Friday, November 25, 2011

Household accounting

Soon for sale (cheaply!)
The nice gift loan we got from the Troika of a potential 78 billion euros has avoided the Portuguese state going bankrupt.  For now.

When the yearly interest rate on loans - to finance the never ending rising public expenditure - became unsupportable on the free markets, it was around 7%.  In some instances the lenders now want around 14%.

Thus the 4-5% yearly interest rate Portugal must pay on the 78 billion is comparably a good deal.  The time to pay back the loan varies according to the source.   The Europeans (2/3 of the loan) are asking for 4% and an average pay back time of 12 years.  IMF is asking for 5% (variable) and an average 7.25 years.

To make it more simple let us say 10.5 years average to pay the loans back.  We can then calculate the yearly interest at ~3 billion a year.  Close to 2% of the national GDP.

And here are the big news in the MSM today:  "Portugal will have to pay 34 billion in interest on the 78 billion loan", and one maybe not so naive reader exclaimed:  "That is close to to 50% interest!", well it isn't.  And then again - it is, if you look at the whole period.  Economists have also claimed, "We may not use the entire loan".  The chance of that happening is probably smaller than the guilty corrupt politicians admitting and paying back what they have stolen.

And do not forget we have to amortize the loan.  That is, we should pay an additional 7 billion a year.

All in all, we are talking above 6% of the current GDP every year during ten years going to pay just this debt.  As the state is responsible for half of the GDP more or less - it consequently corresponds to a massive ~12% of the state budget.

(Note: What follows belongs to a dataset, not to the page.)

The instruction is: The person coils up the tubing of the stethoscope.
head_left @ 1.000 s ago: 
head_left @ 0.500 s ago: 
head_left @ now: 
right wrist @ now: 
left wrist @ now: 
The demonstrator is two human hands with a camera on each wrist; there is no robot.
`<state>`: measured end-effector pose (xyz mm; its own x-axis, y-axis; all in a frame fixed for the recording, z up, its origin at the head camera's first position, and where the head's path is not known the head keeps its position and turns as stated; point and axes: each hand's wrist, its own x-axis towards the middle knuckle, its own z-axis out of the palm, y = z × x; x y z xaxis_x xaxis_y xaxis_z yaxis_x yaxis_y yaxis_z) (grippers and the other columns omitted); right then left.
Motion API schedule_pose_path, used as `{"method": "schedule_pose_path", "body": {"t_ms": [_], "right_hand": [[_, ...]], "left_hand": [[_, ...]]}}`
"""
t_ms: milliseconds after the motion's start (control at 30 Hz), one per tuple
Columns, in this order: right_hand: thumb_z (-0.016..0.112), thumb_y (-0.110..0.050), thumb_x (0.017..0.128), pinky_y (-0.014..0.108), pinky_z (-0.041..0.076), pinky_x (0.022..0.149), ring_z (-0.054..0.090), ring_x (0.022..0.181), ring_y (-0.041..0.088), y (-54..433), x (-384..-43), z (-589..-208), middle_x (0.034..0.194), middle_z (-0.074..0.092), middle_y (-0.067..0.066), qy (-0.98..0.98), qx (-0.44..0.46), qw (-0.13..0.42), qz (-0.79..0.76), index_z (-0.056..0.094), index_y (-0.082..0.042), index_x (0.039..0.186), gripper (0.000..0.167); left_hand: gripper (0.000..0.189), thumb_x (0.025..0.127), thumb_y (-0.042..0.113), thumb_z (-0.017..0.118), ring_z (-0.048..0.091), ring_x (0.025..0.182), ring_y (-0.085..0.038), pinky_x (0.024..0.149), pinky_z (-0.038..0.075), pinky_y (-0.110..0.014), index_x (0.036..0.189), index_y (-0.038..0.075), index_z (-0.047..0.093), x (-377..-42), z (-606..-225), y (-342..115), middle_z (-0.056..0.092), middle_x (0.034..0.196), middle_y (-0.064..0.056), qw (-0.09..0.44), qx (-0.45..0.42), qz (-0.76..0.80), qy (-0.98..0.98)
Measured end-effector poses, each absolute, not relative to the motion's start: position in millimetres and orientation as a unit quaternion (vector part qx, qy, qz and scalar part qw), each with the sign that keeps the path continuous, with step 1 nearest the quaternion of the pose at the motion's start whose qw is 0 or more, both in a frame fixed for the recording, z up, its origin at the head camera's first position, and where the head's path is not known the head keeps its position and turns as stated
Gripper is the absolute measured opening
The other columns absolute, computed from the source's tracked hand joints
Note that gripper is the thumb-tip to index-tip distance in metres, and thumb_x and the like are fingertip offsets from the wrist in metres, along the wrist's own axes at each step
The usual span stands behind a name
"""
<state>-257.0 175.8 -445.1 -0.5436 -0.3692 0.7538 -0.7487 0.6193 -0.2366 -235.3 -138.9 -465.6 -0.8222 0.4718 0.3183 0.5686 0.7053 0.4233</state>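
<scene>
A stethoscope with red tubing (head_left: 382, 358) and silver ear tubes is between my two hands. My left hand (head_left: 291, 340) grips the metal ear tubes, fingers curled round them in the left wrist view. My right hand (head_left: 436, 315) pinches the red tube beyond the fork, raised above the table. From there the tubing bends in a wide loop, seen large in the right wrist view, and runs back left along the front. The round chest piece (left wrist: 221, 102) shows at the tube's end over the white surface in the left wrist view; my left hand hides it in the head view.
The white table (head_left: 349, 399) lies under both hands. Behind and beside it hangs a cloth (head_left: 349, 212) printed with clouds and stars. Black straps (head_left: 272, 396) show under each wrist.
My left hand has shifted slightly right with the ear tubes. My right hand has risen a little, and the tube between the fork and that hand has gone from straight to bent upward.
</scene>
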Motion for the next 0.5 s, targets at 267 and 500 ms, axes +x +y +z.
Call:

On top of that, there there is additional interest and amortization on other larger (all together) loans owed by the Portuguese state (by us).  After all, the public debt looks soon to be above 110% (depending on sources) of the GDP.

Furthermore, we have to add the yearly deficit of the Portuguese state.  Last year 8,6%, this year ~4,5% and next year ~3% if everything goes as planned.   You see, the public debt is not even becoming smaller - it is still growing.  In the near future for sure and perhaps even (much?) longer.

Additionally, the economy is contracting. The GDP might be 170 billion this year, but according to official expectations will be 168,5 billions next year with a growth of -3%.  The "Larsen rating bureau" and other cynic realists, on the other hand expect something closer to -5%.  Or Larsen will have to eat his old hat.

Income is going down and expenses are going up.   Our big neighbor, Spain, and the next country over, Italy, are currently both in trouble.  And we are all on the financial bookmaker's world wide top 10 to default (go broke) and the rating agencies have nearly all given Portugal junk status.

If you ask me, I can't see how a Portuguese default can be avoided.  Considering the simple but revealing accounting above, the international financial crisis, Portugal's financial super crisis, the paralysis of the EU, the international mistrust, the lack of growth, the bankruptcies of families, the bankruptcies of businesses, the despair of the people and the politicians lack of any common sense and the resulting lack of pro-active action - the outlook is bleak indeed.

I have a cold and my eyes are in tears.  I am glad to have that excuse.